Inwestycja ta była mocno krytykowana przez wielu elblążan, którzy zwracali wówczas uwagę na to, że wycięto wiele drzew, krzewów, które pełniły funkcję wzmacniającą brzeg oraz tworzącą klimat tego miejsca. Czy mieli rację? Ich uwagi nie były bezpodstawne. Okazało się to już na wiosnę, kiedy po roztopach wezbrała woda w rzeczce. Doprowadziła do zmycia znacznej części kamieni, którym były wyłożone boki skarp. Znawcy tematu wskazywali, że o wiele lepiej do regulacji tej rzeczki sprawdziłaby się faszyna (powiązane ze sobą cienkie gałęzie wiklinowe lub innych drzew czy krzewów), która przez wiele dziesięcioleci była wykorzystywana w tym miejscu. 

Wielu elblążan pyta o amfitetar, wskazując, że jest to znakomite miejsce, aby organizować koncerty.

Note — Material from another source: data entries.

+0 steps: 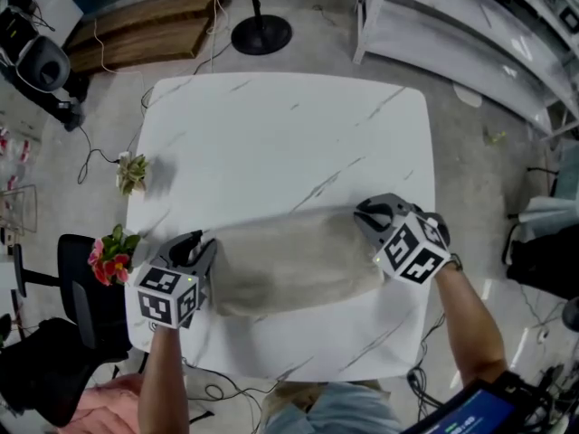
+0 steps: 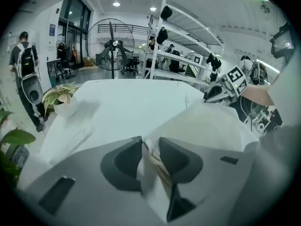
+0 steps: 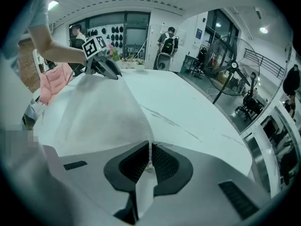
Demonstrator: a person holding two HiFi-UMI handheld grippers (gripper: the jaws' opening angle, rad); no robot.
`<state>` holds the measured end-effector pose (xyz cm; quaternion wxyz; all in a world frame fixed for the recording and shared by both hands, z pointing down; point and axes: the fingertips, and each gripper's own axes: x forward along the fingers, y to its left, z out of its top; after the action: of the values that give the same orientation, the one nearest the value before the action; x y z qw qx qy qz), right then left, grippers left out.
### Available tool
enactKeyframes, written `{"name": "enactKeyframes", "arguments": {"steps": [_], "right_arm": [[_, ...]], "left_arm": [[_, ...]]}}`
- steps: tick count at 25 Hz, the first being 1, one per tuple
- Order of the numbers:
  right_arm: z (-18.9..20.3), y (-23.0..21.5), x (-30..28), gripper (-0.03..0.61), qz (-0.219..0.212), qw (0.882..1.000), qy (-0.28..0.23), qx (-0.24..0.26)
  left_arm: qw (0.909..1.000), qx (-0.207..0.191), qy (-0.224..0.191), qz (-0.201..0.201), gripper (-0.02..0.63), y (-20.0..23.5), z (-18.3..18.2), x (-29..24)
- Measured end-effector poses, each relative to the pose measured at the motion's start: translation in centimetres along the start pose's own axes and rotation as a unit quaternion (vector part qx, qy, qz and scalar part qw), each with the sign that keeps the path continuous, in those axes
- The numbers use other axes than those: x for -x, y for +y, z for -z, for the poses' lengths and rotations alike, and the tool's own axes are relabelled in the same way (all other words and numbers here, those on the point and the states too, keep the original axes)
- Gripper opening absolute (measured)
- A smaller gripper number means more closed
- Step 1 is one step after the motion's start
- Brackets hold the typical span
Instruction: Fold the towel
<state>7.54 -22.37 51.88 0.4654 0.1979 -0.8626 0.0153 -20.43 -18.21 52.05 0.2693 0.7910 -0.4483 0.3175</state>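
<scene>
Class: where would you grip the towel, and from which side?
Probably the towel at its two short ends, from left and right: it stretches as a long band across the table, so each end offers a thin edge to pinch.

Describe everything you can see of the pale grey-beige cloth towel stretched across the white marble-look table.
The pale grey-beige cloth towel looks soft and thin. It stretches as a long folded band over the near part of the white marble-look table, with layers showing at its left end. The right gripper pinches its right end with jaws closed on the cloth; its left end sits between the left gripper's parted jaws.
</scene>
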Motion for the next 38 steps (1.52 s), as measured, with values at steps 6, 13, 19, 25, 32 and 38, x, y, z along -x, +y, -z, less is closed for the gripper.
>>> {"name": "enactKeyframes", "arguments": {"steps": [6,13,19,25,32,38], "right_arm": [[-0.6,-0.8,0.3,0.071,-0.007,0.995,-0.042,-0.092],[-2.8,-2.8,5.2,0.083,0.038,0.981,-0.132,-0.137],[-4.7,1.7,3.6,0.063,-0.006,0.989,-0.131,-0.061],[-1.8,1.6,0.6,0.052,-0.022,0.993,-0.093,-0.063],[-1.7,1.0,-0.3,0.057,-0.044,0.987,-0.118,-0.101],[-3.9,0.8,4.8,0.069,0.007,0.981,-0.161,-0.110]], "left_arm": [[0.9997,-0.004,-0.019,-0.014,0.157,0.2,-0.9,0.8],[0.9921,-0.010,-0.107,-0.065,0.210,0.6,-2.1,6.9],[0.9870,-0.119,-0.107,-0.012,0.121,-3.8,-3.0,4.5],[0.9936,-0.104,-0.041,-0.014,0.098,-1.9,-0.9,0.7],[0.9963,-0.048,-0.071,-0.009,0.091,-0.3,-1.6,-0.2],[0.9910,-0.057,-0.114,-0.042,0.092,-0.8,-2.7,5.6]]}}
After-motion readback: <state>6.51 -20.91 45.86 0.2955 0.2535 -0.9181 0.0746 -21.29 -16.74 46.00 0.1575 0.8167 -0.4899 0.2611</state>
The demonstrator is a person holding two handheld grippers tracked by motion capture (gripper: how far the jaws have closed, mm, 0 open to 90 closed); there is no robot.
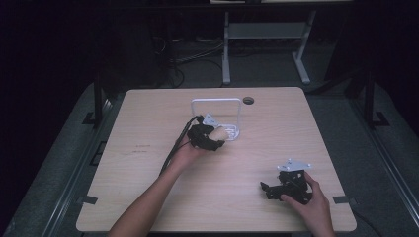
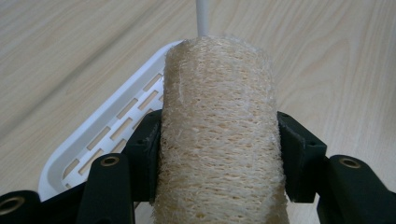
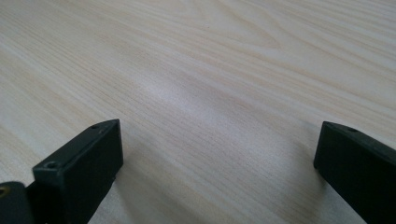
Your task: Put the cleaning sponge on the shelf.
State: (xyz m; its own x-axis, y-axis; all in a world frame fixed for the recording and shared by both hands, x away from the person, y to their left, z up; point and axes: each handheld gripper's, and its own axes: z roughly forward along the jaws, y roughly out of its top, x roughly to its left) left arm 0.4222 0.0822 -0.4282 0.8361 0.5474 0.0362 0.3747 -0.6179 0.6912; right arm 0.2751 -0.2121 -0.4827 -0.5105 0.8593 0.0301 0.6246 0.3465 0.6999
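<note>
A beige loofah roll [image 2: 219,130] sits clamped between the jaws of my left gripper [image 1: 213,137], which is shut on it. The loofah [image 1: 220,134] hangs over the near edge of a white slotted tray [image 2: 100,140]. That tray [image 1: 234,132] is the base of a small white rack with a tall wire hoop [image 1: 216,101] at mid-table. My right gripper [image 1: 269,188] rests low at the table's near right, held in a hand. Its jaws stand wide apart over bare wood, with one fingertip [image 3: 84,161] at the left.
The light wooden table [image 1: 148,148] has a round cable hole [image 1: 248,100] near its far edge. Beyond it stands another table's white frame [image 1: 226,49] with cables on the dark floor. Open tabletop lies between the two grippers.
</note>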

Rzeczywiście, w dalszym ciągu miasto nie posiada profesjonalnego miejsca do organizacji dużych imprez plenerowych, a amfitetar w parku Dolinka mógłby znakomicie pełnić taką funkcję – oczywiście pod warunkiem przeprowadzenia prac związanych z jego rozbudową i rewitalizacją.

Niestety, w ramach nowej inwestycji nie są przewidywane nakłady finansowe w tym zakresie. Ograniczenia budżetowe sprawiły, że "wypadł" on z planów inwestycyjnych. Przypomnijmy, że jeszcze w w 2010 roku powstała dokumentacja projektowa rewitalizacji tego miejsca. Środki na jej przeprowadzenie miasto zamierzało pozyskać z funduszy unijnych, jednakże gdy nadarzyła się do tego okazja, magistrat nie dysponował wystarczającą kwotą na wkład własny. Od połowy lipca 2015 roku amfitetar jest ogrodzony i wyączony z użytku.